= What the exercise asks =
Check each line of the data, and copy those where "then" appears.

:: Material for this task

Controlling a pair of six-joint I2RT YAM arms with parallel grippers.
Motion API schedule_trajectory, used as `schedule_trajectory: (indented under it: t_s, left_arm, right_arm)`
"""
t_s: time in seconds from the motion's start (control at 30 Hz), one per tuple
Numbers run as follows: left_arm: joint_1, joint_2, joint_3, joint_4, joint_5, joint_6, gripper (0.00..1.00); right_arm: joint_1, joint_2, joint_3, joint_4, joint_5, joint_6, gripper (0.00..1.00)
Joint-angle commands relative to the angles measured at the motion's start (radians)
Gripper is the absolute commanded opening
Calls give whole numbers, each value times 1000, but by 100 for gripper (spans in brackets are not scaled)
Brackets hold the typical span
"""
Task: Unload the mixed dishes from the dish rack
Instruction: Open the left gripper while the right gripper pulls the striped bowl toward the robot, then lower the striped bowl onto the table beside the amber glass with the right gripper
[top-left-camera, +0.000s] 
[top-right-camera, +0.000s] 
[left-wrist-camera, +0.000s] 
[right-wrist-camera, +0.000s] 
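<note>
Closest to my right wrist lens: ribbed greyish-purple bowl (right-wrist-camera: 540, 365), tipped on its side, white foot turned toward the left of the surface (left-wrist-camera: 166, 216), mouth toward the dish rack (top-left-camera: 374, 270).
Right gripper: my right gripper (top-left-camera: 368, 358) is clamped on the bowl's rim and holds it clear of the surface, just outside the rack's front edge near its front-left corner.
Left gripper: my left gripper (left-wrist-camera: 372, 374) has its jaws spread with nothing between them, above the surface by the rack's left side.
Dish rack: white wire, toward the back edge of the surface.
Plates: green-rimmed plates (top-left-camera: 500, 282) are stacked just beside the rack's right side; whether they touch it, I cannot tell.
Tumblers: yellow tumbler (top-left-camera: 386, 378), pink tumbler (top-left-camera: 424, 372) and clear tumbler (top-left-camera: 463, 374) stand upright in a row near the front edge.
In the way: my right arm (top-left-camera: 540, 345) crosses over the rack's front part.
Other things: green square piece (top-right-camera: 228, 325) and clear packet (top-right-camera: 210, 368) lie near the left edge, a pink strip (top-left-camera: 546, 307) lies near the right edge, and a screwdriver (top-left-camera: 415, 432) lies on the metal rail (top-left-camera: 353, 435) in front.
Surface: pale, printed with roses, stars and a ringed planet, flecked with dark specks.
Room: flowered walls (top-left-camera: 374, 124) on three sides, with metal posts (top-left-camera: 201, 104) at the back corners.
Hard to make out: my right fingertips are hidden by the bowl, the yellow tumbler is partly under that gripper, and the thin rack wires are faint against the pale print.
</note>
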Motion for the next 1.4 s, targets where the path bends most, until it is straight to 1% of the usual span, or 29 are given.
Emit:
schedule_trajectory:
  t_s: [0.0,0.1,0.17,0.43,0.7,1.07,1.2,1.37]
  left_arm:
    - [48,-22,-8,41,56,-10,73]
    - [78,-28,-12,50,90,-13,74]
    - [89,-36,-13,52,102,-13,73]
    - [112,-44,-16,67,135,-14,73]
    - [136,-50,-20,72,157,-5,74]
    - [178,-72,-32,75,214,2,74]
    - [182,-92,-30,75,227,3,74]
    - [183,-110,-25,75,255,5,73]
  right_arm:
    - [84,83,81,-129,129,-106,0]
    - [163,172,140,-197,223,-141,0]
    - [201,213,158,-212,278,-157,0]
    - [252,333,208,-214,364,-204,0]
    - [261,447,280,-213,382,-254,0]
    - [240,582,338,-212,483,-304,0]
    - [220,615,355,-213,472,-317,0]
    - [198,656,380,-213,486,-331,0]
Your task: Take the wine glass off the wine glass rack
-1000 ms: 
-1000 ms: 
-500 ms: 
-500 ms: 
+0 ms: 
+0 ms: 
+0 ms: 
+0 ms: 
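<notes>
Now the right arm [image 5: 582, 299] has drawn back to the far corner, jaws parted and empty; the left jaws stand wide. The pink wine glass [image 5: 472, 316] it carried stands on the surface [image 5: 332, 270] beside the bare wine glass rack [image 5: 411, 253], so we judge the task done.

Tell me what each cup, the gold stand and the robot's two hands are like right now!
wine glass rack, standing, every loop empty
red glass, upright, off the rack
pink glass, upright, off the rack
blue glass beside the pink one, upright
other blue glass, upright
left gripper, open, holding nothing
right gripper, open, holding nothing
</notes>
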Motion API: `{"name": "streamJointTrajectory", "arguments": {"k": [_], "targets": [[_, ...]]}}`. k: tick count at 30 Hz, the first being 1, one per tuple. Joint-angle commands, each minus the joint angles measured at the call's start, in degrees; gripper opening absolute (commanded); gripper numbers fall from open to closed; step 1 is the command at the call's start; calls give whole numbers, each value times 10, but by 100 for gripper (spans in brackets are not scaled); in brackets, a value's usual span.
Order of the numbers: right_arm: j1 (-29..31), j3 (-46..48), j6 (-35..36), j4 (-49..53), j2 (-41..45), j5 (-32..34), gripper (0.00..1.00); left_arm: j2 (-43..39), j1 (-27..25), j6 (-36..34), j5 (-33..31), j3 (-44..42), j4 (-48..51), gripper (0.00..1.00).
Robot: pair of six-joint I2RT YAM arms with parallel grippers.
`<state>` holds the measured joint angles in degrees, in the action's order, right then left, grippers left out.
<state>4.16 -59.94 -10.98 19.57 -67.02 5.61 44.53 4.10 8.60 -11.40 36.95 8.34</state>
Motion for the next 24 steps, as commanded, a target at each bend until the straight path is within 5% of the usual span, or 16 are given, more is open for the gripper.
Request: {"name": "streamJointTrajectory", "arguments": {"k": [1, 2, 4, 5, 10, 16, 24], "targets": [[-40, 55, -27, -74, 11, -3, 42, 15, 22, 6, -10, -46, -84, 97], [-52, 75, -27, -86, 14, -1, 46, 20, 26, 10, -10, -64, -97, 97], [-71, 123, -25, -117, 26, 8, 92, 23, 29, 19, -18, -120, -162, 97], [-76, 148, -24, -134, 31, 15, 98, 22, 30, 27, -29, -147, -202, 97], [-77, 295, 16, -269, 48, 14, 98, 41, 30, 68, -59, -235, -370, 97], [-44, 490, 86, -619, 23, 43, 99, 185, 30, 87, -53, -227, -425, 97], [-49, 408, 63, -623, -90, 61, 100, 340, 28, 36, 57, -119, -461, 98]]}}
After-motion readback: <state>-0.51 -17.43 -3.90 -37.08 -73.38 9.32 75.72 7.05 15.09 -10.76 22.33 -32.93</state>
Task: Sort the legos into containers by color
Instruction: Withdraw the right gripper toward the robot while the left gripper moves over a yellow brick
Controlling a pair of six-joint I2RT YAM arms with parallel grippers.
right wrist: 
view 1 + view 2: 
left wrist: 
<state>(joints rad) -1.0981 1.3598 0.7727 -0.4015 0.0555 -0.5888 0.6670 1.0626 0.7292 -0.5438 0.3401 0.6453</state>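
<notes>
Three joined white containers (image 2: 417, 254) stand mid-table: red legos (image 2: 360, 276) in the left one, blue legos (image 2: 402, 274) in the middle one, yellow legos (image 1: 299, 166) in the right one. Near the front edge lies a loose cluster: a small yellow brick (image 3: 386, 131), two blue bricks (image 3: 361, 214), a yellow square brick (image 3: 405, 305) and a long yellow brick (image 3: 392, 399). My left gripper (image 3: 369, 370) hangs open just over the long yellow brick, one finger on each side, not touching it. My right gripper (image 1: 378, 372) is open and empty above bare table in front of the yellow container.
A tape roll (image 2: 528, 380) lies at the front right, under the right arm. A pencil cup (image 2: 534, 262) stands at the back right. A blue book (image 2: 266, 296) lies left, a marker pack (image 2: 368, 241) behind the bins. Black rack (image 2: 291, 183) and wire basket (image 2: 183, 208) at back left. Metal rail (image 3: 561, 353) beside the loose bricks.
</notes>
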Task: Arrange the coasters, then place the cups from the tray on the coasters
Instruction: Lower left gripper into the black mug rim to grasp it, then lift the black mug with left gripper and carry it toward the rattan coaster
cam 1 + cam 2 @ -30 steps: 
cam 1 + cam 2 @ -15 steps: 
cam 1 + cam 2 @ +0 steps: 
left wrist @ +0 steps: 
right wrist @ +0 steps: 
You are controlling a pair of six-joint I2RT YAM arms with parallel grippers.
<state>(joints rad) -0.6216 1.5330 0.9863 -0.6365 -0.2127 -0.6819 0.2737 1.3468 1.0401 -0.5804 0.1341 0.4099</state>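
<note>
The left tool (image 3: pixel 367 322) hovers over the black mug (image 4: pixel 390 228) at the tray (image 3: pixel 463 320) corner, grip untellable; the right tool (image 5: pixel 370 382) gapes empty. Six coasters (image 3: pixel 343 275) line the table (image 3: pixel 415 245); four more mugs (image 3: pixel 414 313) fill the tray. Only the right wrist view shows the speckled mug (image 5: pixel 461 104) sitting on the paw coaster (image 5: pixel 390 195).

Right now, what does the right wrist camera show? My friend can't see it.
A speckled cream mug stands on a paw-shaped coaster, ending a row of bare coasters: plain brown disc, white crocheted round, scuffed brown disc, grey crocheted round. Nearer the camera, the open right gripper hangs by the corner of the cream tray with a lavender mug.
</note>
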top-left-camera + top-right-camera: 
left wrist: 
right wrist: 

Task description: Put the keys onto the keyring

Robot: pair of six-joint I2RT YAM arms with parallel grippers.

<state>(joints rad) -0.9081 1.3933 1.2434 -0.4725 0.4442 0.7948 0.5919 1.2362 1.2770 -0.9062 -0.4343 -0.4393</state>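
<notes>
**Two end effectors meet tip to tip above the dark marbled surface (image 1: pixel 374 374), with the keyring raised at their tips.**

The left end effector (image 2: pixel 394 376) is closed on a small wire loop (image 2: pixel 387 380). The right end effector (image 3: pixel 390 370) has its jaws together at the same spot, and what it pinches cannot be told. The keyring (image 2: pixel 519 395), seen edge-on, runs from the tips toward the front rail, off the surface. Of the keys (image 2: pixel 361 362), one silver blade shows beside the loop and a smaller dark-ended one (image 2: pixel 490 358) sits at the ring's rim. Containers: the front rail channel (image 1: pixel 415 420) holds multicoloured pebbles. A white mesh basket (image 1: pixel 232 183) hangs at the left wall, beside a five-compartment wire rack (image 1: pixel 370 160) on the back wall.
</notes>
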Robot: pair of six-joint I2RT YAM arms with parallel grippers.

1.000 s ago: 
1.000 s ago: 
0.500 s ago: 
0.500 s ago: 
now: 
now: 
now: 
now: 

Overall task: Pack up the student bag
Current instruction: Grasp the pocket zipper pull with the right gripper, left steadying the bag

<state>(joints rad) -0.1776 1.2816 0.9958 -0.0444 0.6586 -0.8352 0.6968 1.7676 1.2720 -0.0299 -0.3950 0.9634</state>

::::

= Answer section =
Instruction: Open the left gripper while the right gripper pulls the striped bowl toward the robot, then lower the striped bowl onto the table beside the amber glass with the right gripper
`<state>` holds the measured joint angles in degrees, in the action's order, right then left, grippers left out.
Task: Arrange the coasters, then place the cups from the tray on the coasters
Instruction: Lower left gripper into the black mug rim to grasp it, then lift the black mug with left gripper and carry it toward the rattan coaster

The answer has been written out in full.